Rex Grossman Sr.
- Grossman in 1948

No. 81, 74
- Positions: Fullback, linebacker

Personal information
- Born: February 5, 1924 Huntington, Indiana, U.S.
- Died: June 13, 1980 (aged 56) Bloomington, Indiana, U.S.
- Listed height: 6 ft 1 in (1.85 m)
- Listed weight: 215 lb (98 kg)

Career information
- High school: Huntington North
- College: Indiana (1942, 1946–1947)
- NFL draft: 1948: 29th round, 273rd overall pick

Career history
- Baltimore Colts (1948–1950); Detroit Lions (1950);

Career NFL/AAFC statistics
- Field goals made: 16
- Field goal attempts: 32
- Field goal %: 50
- Punts: 28
- Punt yards: 1,087
- Interceptions: 2
- Stats at Pro Football Reference

= Rex Grossman Sr. =

American football player (1924–1980)

Rex Daniel Grossman Sr. (February 5, 1924 – June 13, 1980) was an American football fullback and linebacker who played for two seasons in the All-America Football Conference (AAFC) and one season in the National Football League (NFL).

==Biography==

Rex Grossman was born February 5, 1924, in Huntington, Indiana.

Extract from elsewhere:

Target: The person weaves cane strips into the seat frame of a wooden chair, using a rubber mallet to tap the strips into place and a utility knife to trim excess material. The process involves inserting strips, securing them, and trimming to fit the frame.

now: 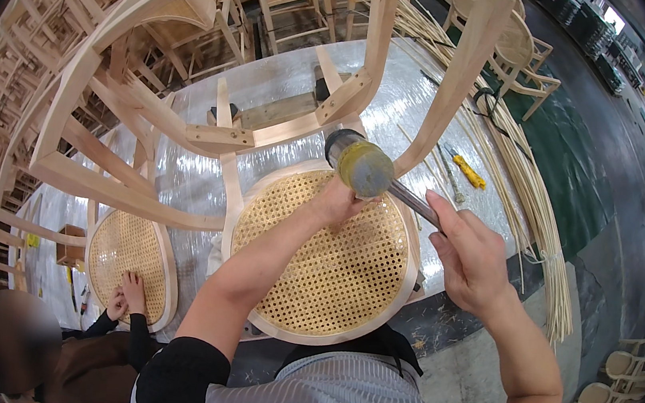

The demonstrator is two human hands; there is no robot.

After playing college football for Indiana, he was drafted by the Philadelphia Eagles in the twenty-ninth round of the 1948 NFL draft. He played for the Baltimore Colts of the AAFC from 1948 to 1949, until they merged with the NFL in 1950, and for the Detroit Lions of the NFL in 1950.

His grandson and namesake, Rex Grossman, is a former NFL quarterback who played for 11 seasons in the league and started for the Chicago Bears in Super Bowl XLI.